Authors: Hernán E. Morales, Alexandra Pavlova, Paul Sunnucks, Richard Major, Nevil Amos, Leo Joseph, Biao Wang, Alan R. Lemmon, John A. Endler, Kaspar Delhey
Brief summary of the paper:
Aim: Rump plumage coloration of the Eastern Yellow Robin (Eopsaltria australis), a widespread Australian songbird, varies from bright yellow in the tropical north to olive-green in the temperate south. Here, we test whether colour variation: (1) correlates most strongly with neutral genetic variation and so is best explained by historical processes, (2) reflects selection associated with different visual environments (dense versus open habitats) and/or (3) reflects selection associated with climatic variation.

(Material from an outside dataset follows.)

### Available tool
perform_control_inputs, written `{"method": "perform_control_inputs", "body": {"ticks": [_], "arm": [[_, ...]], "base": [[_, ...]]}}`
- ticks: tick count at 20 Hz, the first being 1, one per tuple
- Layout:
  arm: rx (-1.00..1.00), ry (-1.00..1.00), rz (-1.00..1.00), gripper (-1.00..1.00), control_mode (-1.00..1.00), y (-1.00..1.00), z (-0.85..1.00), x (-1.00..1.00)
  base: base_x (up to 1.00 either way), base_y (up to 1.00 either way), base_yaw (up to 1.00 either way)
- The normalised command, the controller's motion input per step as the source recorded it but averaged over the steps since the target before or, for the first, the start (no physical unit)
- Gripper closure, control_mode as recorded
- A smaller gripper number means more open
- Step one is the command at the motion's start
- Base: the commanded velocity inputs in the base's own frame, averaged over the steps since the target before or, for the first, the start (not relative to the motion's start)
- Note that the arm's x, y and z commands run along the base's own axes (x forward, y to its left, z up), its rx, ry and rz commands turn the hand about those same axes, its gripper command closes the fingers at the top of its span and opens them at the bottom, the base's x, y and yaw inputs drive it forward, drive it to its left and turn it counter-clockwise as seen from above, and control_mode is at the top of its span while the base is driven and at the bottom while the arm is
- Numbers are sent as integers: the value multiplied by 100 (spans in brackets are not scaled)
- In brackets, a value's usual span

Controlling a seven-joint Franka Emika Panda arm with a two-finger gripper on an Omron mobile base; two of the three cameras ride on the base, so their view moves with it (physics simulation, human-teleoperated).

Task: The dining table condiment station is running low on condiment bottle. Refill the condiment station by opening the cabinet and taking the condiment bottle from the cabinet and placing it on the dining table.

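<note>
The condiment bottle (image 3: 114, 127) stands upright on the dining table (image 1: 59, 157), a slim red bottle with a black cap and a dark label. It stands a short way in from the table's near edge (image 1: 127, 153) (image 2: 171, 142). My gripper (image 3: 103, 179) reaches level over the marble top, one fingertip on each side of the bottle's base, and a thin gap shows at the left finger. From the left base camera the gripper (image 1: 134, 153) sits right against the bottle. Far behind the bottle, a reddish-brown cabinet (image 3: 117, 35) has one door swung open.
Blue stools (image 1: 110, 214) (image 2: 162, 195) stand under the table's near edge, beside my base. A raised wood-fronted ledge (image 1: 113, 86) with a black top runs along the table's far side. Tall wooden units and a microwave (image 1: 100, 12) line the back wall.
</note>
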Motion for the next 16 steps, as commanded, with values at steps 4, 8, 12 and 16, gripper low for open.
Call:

Location: Eastern Australia.
Methods: We quantified colour variation using reflectance spectrometry and visual models. We performed geographical cline analysis of colour and neutral genetic variation (genome-wide single nucleotide polymorphisms). We tested for correlations of colour variation with climate, vegetation density, geographical location and genetic variation. We accounted for covariation and spatial autocorrelation, and conducted analyses at continental and regional spatial scales.
Results: Clinal variation of colour traits and neutral genetic markers were largely concordant. At the continental scale, colour variation was strongly associated with neutral genetic structure and geography, and to a lesser extent with environment. At the regional scale, environmental variation was a better predictor of colour variation than it was at the larger scale.
Main conclusion: At the continental scale, colour variation is strongly associated with large-scale population history. In contrast, at the regional scale, where the influence of history and geography is weaker, environmental variation has a role in facilitating the maintenance of colour variation. Our results highlight the need to assess selective and neutral alternatives at multiple spatial scales when studying geographical variation.